THE TASK:
The answer must restate the listing word for word, without its images.
*** Begin section ***
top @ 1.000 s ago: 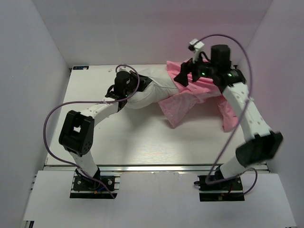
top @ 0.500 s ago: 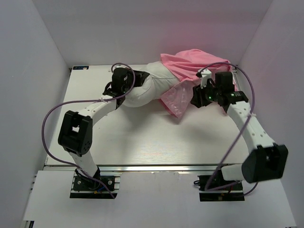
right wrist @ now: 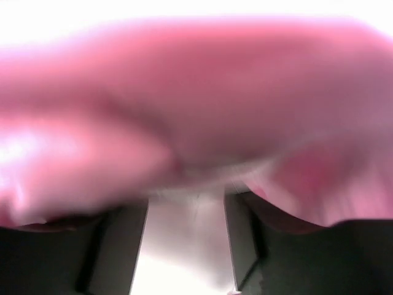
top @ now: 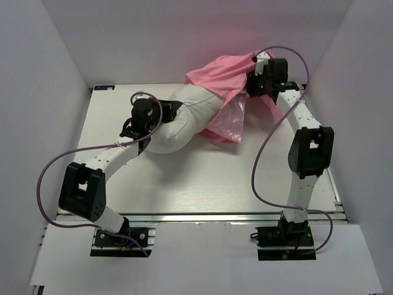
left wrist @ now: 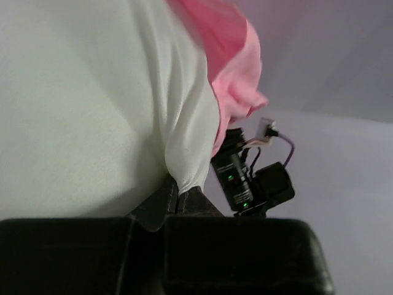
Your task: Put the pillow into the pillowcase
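The white pillow (top: 178,123) lies across the back middle of the table, and its near end fills the left wrist view (left wrist: 80,104). My left gripper (top: 167,112) is shut on a fold of the pillow's edge (left wrist: 178,192). The pink pillowcase (top: 221,70) hangs raised at the back, draped over the pillow's right end, with its shiny lower part on the table. My right gripper (top: 250,85) grips the pillowcase's upper edge. In the right wrist view the blurred pillowcase (right wrist: 196,92) bunches across the tips of the right gripper (right wrist: 187,193), whose fingers (right wrist: 120,246) stand partly apart.
White walls close in the table (top: 184,184) at the left, back and right. The right arm's elbow (top: 310,150) stands high near the right wall. Purple cables loop off both arms. The right wrist (left wrist: 245,178) shows past the pillow in the left wrist view.
My right gripper dropped to the pillowcase at mid right, closed from wide open, then rose to the back, lifting the pink fabric. The left gripper drew the pillow slightly left and nearer.
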Robot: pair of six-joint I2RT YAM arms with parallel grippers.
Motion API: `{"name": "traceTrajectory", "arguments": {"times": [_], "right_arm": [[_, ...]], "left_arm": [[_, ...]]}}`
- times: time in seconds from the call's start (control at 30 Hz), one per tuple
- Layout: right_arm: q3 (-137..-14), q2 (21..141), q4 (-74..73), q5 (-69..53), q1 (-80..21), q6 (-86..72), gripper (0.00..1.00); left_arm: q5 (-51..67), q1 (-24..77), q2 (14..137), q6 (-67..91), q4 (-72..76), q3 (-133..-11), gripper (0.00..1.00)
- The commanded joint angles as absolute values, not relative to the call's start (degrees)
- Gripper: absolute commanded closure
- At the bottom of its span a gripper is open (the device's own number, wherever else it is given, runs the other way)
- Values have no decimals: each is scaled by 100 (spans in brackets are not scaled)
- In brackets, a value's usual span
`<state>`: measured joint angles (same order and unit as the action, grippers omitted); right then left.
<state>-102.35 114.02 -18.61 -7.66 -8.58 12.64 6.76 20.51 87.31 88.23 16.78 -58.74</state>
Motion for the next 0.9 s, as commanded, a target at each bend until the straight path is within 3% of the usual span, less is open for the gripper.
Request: {"name": "traceTrajectory", "arguments": {"times": [0.0, 0.13, 0.5, 0.53, 0.57, 0.7, 0.87], "right_arm": [[-11406, 11784, -1484, -1141, -835, 1099, 41], [-11945, 11884, -1828, -1633, -835, 897, 33], [-8378, 8723, -2540, -3190, -615, 616, 26], [-7889, 8493, -2410, -3364, -624, 137, 25], [-7684, 8316, -2130, -3445, -668, -155, 11], [-6884, 7561, -1365, -3445, -940, -1352, 10], [-6248, 7479, -370, -2875, -1317, -2240, 11]], "left_arm": [[852, 2030, 8069, 9158, 2224, -5722, 100], [678, 2074, 7866, 9404, 2302, -5458, 100], [799, 2083, 8604, 9712, 2883, -6002, 100], [835, 2083, 8726, 9721, 2909, -6038, 100], [870, 2092, 8780, 9721, 2970, -6064, 100], [975, 2109, 8912, 9703, 3041, -6126, 100], [1046, 2109, 8895, 9703, 3190, -5977, 100]]}}
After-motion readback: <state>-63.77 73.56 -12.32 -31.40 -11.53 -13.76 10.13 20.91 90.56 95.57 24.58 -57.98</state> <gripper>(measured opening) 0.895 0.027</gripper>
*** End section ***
RESPONSE FOR THIS EXERCISE:
top @ 1.000 s ago: 
top @ 0.500 s ago: 
right wrist @ now: 
top @ now: 
left wrist @ now: 
Your task: Put the pillow into the pillowcase
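The white pillow (top: 178,123) lies across the back middle of the table, and its near end fills the left wrist view (left wrist: 80,104). My left gripper (top: 167,112) is shut on a fold of the pillow's edge (left wrist: 178,192). The pink pillowcase (top: 221,70) hangs raised at the back, draped over the pillow's right end, with its shiny lower part on the table. My right gripper (top: 250,85) grips the pillowcase's upper edge. In the right wrist view the blurred pillowcase (right wrist: 196,92) bunches across the tips of the right gripper (right wrist: 187,193), whose fingers (right wrist: 120,246) stand partly apart.
White walls close in the table (top: 184,184) at the left, back and right. The right arm's elbow (top: 310,150) stands high near the right wall. Purple cables loop off both arms. The right wrist (left wrist: 245,178) shows past the pillow in the left wrist view.
My right gripper dropped to the pillowcase at mid right, closed from wide open, then rose to the back, lifting the pink fabric. The left gripper drew the pillow slightly left and nearer.
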Robot: pair of six-joint I2RT YAM arms with parallel grippers.
Motion API: `{"name": "traceTrajectory", "arguments": {"times": [_], "right_arm": [[_, ...]], "left_arm": [[_, ...]]}}`
- times: time in seconds from the call's start (control at 30 Hz), one per tuple
- Layout: right_arm: q3 (-137..-14), q2 (21..141), q4 (-74..73), q5 (-69..53), q1 (-80..21), q6 (-86..72), gripper (0.00..1.00); left_arm: q5 (-51..67), q1 (-24..77), q2 (14..137), q6 (-67..91), q4 (-72..76), q3 (-133..-11), gripper (0.00..1.00)
- The commanded joint angles as absolute values, not relative to the call's start (degrees)
- Gripper: absolute commanded closure
- At the bottom of its span a gripper is open (the device's own number, wherever else it is given, runs the other way)
- Values have no decimals: each is scaled by 100 (spans in brackets are not scaled)
- In brackets, a value's usual span
`<state>`: measured joint angles (same order and unit as the action, grippers omitted); right then left.
<state>-102.35 114.02 -18.61 -7.66 -8.58 12.64 6.76 20.51 87.31 88.23 16.78 -58.74</state>
Motion for the next 0.9 s, as commanded, a target at each bend until the straight path is within 3% of the usual span, less is open for the gripper.
Request: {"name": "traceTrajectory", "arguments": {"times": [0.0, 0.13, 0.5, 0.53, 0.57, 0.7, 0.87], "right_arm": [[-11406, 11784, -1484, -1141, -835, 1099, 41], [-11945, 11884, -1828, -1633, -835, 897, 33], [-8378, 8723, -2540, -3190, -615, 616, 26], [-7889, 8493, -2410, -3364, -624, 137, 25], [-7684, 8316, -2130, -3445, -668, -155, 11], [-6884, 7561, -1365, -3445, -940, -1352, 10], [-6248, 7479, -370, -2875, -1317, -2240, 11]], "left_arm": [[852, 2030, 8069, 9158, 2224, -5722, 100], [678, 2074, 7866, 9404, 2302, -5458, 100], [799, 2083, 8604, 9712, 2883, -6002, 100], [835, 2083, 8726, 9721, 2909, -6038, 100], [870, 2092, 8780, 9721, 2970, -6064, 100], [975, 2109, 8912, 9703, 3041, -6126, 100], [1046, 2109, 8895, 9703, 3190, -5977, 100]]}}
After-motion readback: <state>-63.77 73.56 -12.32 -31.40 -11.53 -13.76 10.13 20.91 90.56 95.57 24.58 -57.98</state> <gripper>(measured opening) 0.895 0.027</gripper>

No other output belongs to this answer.